Look through the data below and return each line where "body" appears.

(Items listed in a dataset)
========
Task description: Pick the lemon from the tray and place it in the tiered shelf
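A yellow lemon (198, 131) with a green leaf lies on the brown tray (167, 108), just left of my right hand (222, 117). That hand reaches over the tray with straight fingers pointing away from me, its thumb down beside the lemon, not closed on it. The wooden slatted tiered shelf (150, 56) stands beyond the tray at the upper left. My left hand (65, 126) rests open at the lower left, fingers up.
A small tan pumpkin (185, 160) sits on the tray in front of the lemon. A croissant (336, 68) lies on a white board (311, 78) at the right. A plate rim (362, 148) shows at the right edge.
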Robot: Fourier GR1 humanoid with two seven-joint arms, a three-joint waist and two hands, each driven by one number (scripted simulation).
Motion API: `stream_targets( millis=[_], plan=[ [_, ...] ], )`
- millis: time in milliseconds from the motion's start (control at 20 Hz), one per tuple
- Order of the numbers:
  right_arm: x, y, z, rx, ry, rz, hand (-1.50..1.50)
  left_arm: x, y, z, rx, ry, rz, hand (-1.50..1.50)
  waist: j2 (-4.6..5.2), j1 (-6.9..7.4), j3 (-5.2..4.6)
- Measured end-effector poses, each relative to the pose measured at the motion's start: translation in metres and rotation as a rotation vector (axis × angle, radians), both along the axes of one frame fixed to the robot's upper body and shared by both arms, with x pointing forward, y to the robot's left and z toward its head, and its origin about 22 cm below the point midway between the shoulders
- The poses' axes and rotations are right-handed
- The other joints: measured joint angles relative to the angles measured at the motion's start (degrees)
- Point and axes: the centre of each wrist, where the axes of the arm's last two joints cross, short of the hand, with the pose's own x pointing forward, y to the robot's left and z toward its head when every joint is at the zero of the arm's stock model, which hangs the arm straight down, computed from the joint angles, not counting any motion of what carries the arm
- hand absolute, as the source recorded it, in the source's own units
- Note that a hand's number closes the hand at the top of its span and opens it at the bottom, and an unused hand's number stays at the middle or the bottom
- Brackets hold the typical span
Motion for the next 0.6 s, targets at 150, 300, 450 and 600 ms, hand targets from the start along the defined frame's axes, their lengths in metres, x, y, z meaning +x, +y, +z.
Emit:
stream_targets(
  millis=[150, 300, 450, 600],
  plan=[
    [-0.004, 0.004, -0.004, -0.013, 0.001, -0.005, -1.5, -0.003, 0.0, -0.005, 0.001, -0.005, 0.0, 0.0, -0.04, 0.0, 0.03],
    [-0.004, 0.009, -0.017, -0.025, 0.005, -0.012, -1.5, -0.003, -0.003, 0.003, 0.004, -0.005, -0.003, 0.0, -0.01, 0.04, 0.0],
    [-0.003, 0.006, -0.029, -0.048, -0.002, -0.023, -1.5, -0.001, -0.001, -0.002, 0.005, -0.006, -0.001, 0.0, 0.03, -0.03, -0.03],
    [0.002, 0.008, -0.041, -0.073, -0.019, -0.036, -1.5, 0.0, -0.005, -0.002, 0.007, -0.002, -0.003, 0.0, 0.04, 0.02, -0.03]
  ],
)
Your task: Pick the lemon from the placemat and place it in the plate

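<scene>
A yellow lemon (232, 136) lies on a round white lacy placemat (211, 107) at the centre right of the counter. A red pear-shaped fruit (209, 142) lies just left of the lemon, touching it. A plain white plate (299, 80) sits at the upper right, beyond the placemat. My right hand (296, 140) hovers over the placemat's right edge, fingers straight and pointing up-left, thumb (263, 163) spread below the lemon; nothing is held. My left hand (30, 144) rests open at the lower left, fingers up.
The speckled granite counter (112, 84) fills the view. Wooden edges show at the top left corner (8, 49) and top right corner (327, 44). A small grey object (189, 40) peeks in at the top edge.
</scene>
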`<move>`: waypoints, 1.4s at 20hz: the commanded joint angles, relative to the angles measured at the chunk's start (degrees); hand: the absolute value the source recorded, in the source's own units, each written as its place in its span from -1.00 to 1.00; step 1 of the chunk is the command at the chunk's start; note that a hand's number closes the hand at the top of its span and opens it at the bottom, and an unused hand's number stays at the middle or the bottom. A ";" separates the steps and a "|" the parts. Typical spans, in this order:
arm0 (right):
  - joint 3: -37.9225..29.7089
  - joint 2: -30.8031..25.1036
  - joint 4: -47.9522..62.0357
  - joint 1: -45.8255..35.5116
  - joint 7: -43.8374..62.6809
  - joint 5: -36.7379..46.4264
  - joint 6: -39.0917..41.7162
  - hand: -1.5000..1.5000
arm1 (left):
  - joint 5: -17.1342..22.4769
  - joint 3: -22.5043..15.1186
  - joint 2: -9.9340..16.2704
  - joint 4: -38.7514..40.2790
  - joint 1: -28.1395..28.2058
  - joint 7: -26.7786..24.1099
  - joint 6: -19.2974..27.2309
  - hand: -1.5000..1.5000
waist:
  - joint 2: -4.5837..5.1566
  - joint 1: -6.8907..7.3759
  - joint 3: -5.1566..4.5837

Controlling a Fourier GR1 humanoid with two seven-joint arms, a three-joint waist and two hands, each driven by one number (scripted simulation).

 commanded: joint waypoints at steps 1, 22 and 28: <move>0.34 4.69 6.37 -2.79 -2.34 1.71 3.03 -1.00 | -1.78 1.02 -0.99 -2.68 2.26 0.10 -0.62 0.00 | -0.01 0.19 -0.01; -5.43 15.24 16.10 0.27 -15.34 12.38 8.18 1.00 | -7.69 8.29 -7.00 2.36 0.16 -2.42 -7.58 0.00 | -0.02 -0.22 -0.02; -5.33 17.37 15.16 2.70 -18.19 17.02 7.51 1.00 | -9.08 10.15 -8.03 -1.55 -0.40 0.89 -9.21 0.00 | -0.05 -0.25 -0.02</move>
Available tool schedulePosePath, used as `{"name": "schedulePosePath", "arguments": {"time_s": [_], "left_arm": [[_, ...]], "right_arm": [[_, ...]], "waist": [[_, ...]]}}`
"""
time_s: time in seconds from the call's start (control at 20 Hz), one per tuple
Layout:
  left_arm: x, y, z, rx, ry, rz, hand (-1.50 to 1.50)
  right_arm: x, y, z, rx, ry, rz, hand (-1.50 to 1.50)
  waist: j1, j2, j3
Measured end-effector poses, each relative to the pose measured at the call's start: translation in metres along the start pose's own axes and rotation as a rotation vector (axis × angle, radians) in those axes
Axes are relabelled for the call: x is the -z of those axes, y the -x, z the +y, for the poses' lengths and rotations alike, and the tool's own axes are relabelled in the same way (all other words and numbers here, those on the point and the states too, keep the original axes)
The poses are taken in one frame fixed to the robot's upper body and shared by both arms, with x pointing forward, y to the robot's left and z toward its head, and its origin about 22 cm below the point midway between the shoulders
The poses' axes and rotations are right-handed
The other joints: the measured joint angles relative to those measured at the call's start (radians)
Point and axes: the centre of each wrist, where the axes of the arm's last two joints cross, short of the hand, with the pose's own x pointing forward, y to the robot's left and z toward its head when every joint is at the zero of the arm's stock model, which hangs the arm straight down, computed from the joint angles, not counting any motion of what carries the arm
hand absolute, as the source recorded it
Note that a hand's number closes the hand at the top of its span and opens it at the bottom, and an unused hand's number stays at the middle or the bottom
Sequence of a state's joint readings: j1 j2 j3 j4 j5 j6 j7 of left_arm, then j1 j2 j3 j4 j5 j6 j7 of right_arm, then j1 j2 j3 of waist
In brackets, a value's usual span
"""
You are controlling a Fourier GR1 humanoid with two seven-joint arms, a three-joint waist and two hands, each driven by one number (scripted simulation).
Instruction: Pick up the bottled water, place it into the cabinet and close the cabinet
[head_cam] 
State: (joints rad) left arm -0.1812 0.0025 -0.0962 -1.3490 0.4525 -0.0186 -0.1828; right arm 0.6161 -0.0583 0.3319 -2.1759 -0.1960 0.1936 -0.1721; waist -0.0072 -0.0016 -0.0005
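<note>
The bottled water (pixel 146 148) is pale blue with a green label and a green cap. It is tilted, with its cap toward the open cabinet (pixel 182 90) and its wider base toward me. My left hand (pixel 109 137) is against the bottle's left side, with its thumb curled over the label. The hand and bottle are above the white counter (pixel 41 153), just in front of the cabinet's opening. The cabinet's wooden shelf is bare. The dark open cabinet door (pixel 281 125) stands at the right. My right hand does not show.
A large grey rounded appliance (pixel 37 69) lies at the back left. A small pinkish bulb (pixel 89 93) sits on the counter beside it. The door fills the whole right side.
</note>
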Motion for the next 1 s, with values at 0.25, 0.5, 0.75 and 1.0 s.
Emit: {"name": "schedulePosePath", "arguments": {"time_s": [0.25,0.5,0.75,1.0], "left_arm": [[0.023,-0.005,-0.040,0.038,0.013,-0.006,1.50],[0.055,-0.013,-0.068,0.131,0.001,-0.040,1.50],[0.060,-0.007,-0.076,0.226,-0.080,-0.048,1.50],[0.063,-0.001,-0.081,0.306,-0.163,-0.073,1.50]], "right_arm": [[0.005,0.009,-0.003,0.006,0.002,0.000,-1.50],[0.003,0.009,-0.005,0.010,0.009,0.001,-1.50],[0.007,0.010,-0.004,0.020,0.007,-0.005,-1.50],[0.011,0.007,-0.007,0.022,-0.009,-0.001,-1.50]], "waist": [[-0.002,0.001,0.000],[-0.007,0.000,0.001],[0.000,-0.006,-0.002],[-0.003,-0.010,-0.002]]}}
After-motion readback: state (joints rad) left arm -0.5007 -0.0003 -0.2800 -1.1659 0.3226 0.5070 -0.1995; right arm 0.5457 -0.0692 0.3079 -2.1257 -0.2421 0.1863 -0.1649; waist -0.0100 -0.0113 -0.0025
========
*Exercise response*:
- Measured end-effector poses, each relative to the pose measured at the motion's start: translation in metres and rotation as a rotation vector (axis × angle, radians), both along the axes of one frame fixed to the robot's upper body and shared by both arms, with x pointing forward, y to the robot's left and z toward its head, and its origin about 22 cm below the point midway between the shoulders
The poses are taken in one frame fixed to the robot's upper body and shared by both arms, with x pointing forward, y to the robot's left and z toward its head, and its origin about 22 cm below the point midway between the shoulders

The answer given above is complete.